Activity
Lines holding the word "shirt" are the ones to copy from the data below.

**** Data shown ****

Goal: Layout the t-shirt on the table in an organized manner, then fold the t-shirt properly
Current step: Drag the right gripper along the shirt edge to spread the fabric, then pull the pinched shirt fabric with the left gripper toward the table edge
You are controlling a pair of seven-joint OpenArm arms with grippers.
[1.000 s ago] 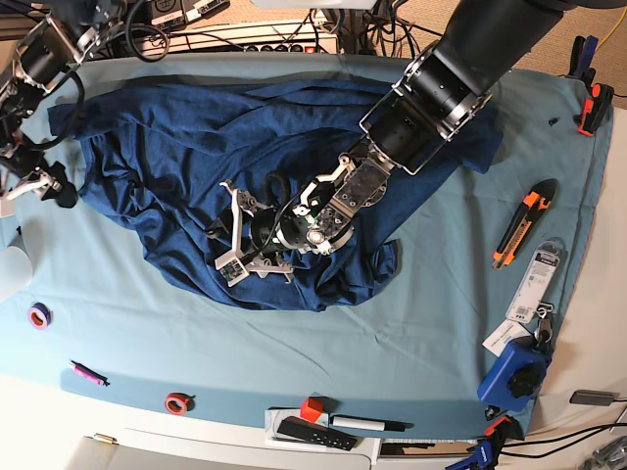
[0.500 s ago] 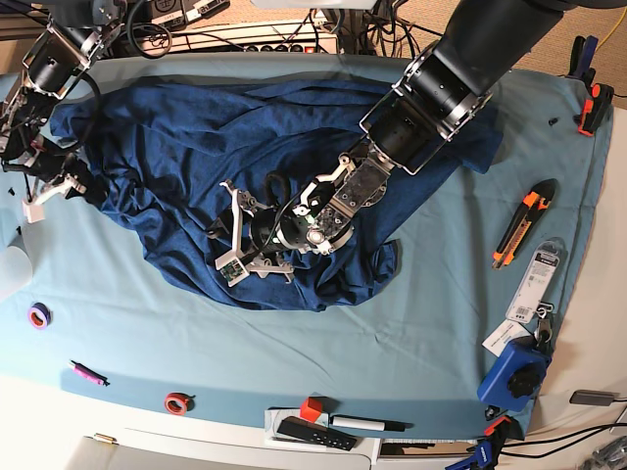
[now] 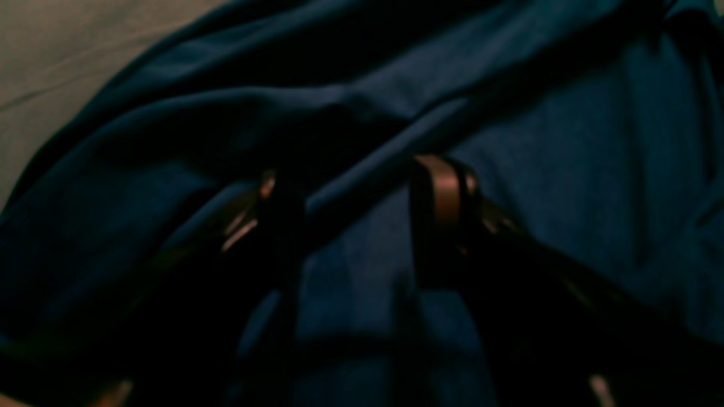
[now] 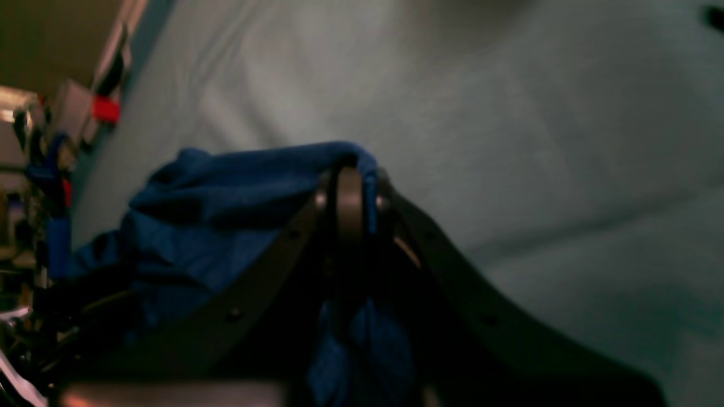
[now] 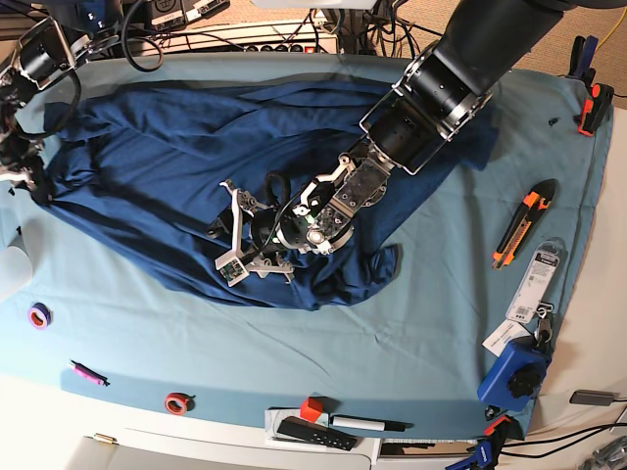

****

Response area
Goal: Layout the t-shirt on the table in an organized manner, then fold the t-shirt properly
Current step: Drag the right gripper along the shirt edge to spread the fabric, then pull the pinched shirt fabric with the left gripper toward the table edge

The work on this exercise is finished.